LONDON (AP) — The deadly suicide bombing at Manchester Arena might have been prevented if information had been handled differently, an independent review of the counter-terrorism performance by British police and intelligence services suggested Tuesday.
The review by lawyer David Anderson, ordered by Home Secretary Amber Rudd, said the May 22 attack that killed 22 people might have been thwarted "had the cards fallen differently."
He also found that three extremists involved in four attacks in Britain earlier this year had at some point been investigated by counter-terrorism police or security services.
Nonetheless, he credits police and the MI5 domestic intelligence service with stopping most attacks at a time when Britain faces an unprecedented level of extremist activity.
"MI5 and counter-terrorism policing got a great deal right — particularly in the case of Manchester, they could have succeeded had the cards fallen differently," Anderson said.

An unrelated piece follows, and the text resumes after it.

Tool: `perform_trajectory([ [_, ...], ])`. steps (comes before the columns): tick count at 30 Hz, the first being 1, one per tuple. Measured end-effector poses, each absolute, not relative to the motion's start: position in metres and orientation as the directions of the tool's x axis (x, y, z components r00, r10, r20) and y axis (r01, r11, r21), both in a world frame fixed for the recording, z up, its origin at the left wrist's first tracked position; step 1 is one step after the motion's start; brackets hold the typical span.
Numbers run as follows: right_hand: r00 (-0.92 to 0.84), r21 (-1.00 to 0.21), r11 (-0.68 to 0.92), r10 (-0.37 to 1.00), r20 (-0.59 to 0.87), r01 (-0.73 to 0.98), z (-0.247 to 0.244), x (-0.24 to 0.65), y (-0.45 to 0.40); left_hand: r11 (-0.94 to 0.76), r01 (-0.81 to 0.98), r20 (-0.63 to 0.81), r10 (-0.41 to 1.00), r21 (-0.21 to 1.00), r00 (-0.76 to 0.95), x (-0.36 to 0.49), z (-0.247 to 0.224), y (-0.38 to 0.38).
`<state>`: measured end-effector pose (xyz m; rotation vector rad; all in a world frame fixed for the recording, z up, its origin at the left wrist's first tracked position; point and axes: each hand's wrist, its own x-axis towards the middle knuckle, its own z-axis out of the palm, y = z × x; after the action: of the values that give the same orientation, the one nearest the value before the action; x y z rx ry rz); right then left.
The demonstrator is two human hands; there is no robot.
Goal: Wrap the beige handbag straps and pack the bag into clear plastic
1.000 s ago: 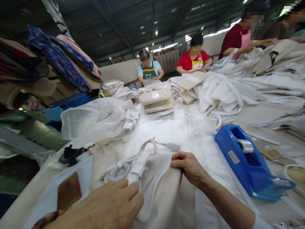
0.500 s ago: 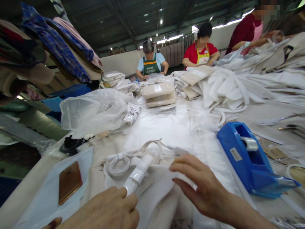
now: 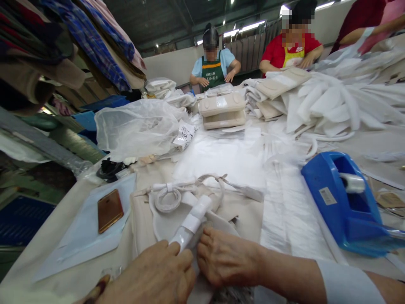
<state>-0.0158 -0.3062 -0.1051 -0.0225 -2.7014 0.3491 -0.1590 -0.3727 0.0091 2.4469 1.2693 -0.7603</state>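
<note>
A cream bag point(image 3: 161, 217) lies in front of me, with a coiled strap point(image 3: 167, 199) and a handle wrapped in shiny white sheet point(image 3: 191, 219) on top. My left hand point(image 3: 161, 270) is closed around the lower end of the wrapped handle. Close beside it, my right hand point(image 3: 221, 257) is closed, its fingers curled down onto the bag just right of the handle. What the right fingertips pinch is hidden under the hand.
A blue tape dispenser point(image 3: 344, 207) stands at right. At left a phone point(image 3: 110, 211) rests on pale sheets point(image 3: 85, 236). Beyond lie white plastic sheets point(image 3: 218, 158), folded beige bags point(image 3: 223, 105) and a clear plastic bag point(image 3: 136, 126). Co-workers point(image 3: 215, 63) work across the table.
My right hand has moved left and down from its raised, spread position and closed at the bag beside the handle. My left hand stays at the wrapped handle. The view has shifted.
</note>
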Motion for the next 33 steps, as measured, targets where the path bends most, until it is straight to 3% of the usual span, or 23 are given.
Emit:
perform_trajectory([
  [2,-0.912,0.015,0.998,-0.067,0.406,-0.067,-0.111,-0.02,-0.311,-0.529,0.848,-0.648,0.651,-0.014,0.395,-0.149,0.009,-0.373],
  [4,-0.899,0.185,0.982,-0.121,0.422,-0.045,-0.112,-0.019,-0.312,-0.501,0.865,-0.677,0.649,-0.038,0.347,-0.145,0.008,-0.375],
  [8,-0.878,0.203,0.979,-0.085,0.47,0.013,-0.104,-0.011,-0.301,-0.515,0.844,-0.605,0.723,-0.148,0.335,-0.163,0.002,-0.389],
  [11,-0.855,0.144,0.987,-0.016,0.518,0.069,-0.095,-0.006,-0.287,-0.513,0.828,-0.309,0.844,-0.226,0.438,-0.187,0.001,-0.397],
  [13,-0.827,0.077,0.991,0.052,0.559,0.114,-0.092,-0.006,-0.279,-0.448,0.861,-0.18,0.893,-0.243,0.414,-0.194,0.009,-0.393],
  [18,-0.726,-0.136,0.967,0.253,0.639,0.216,-0.094,-0.012,-0.264,-0.273,0.937,-0.317,0.928,-0.215,0.198,-0.178,0.041,-0.358],
  [22,-0.674,-0.344,0.906,0.415,0.611,0.245,-0.105,-0.019,-0.255,-0.238,0.933,-0.305,0.94,-0.268,0.152,-0.172,0.045,-0.337],
  [33,-0.637,-0.431,0.871,0.473,0.609,0.235,-0.122,-0.02,-0.248,-0.209,0.976,-0.346,0.922,-0.064,0.175,-0.17,0.051,-0.318],
])
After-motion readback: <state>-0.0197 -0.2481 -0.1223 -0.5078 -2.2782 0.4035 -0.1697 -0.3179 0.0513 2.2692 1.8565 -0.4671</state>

Some of these details had been known before, but Anderson raised the tantalizing prospect that MI5 might have been able to prevent the most lethal atrocity — the concert attack — had it handled information differently.
Greater Manchester Police Chief Ian Hopkins, Metropolitan Police Commissioner Cressida Dick and other officials said they welcomed Anderson's report.
London Mayor Sadiq Khan, however, said major funding cuts to London police imposed by the central government must be addressed.
"The government must urgently agree to real terms increases in police funding over the coming years if we are to maintain officer numbers and keep the public safe," Khan said.
The reports says Manchester bomber Salman Abedi wasn't being actively investigated when he detonated a suicide device, although he had been scrutinized in the past as a "subject of interest."
But Anderson says MI5 obtained intelligence in the months before the attack that might have led to an active investigation of Abedi "had its true significance been properly understood."
The report says two pieces of information came to MI5 indicating possible criminal activity by Abedi, but this wasn't judged to be related to possible terrorist acts.
"In retrospect, the intelligence can be seen to have been highly relevant to the planned attack," Anderson said.
He also found that counterterrorism officials didn't place a so-called ports action on Abedi after he travelled to Libya in April. That was a missed opportunity, the report says.
"This would have triggered an alert when he returned shortly before the attack, which could have enabled him to be questioned and searched at the airport," Anderson said.
Anderson said it's not clear whether such an investigation would have led to Abedi's plan being prevented and that MI5 believes it wouldn't have thwarted the bomber.